There are times when “the process” is broken. I suggest that the best way to discern those times is to look at the outcomes. The current state of our transportation infrastructure, our schools, our services to our most needy residents, and our services to our ill and disabled residents demonstrates to me that “the process” is failing. We have had an overwhelmingly Democratic legislature for decades, and yet we still cannot accomplish these basic goals.

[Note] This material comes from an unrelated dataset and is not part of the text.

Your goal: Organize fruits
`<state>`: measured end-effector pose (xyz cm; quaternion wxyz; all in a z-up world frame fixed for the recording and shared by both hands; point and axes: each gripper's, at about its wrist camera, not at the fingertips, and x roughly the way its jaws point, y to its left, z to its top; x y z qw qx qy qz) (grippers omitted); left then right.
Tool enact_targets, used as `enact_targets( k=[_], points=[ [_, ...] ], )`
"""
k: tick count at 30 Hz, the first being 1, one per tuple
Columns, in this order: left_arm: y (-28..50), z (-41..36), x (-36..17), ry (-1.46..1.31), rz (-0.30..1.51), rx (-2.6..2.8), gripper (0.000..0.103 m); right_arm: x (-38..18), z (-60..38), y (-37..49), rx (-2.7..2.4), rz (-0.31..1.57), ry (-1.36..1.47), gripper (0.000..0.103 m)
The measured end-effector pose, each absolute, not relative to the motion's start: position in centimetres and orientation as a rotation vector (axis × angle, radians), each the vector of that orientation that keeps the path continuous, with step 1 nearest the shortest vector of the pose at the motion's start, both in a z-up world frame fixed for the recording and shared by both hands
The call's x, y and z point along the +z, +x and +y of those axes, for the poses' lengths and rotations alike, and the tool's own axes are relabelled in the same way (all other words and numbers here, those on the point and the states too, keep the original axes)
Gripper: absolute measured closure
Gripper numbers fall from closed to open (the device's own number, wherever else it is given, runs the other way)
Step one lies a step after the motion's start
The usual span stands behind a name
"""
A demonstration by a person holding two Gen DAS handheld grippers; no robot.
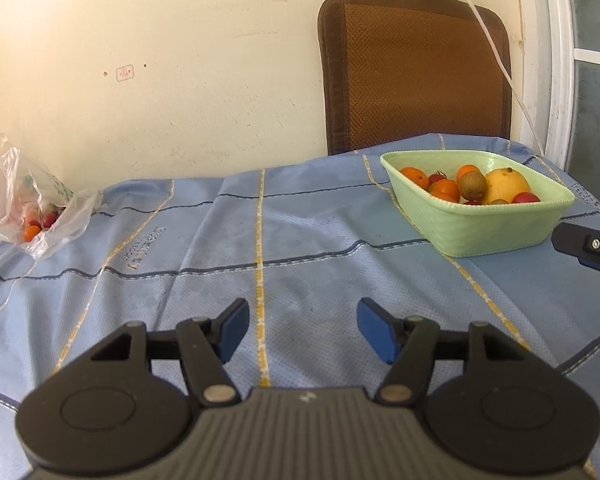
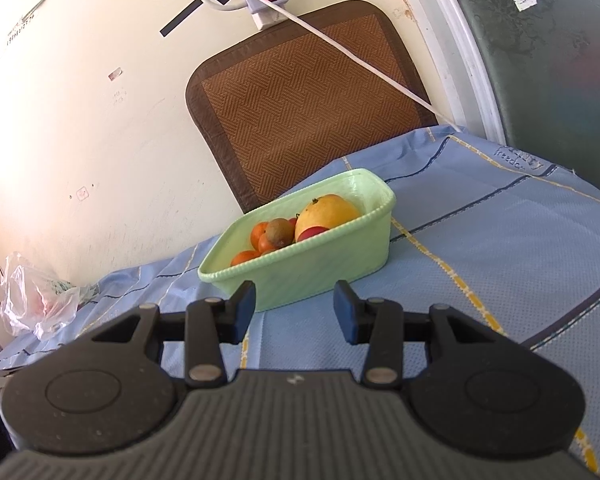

Here’s another trap that I fear emerges from your suggestion. Let me describe it by analogy. President Obama has had enormous difficulty in putting his agenda into practice. The stance you take is all too similar to the false media bromide that this is because he “was overly partisan and failed to compromise”.
Just as a Republican congress dedicated to the destruction of the Obama presidency will not allow ANY reasonable compromise, so to will a power-hungry Speaker dedicated to his own success not allow any reasonable compromise on the Governor’s budget. This is not about persuading a majority of legislators, this is about pure old-fashioned power politics.
And THAT makes me mad as hell.
harmonywho says
I’m totally picking up what you’re laying down.
kittyoneil says
I’m told Garballey is privately saying he thinks the Guvs plan is suicide.
Ryan says
and he should read John Walsh’s post. People are on board for sensible revenue, and the Grover Norquist method of government is not winning.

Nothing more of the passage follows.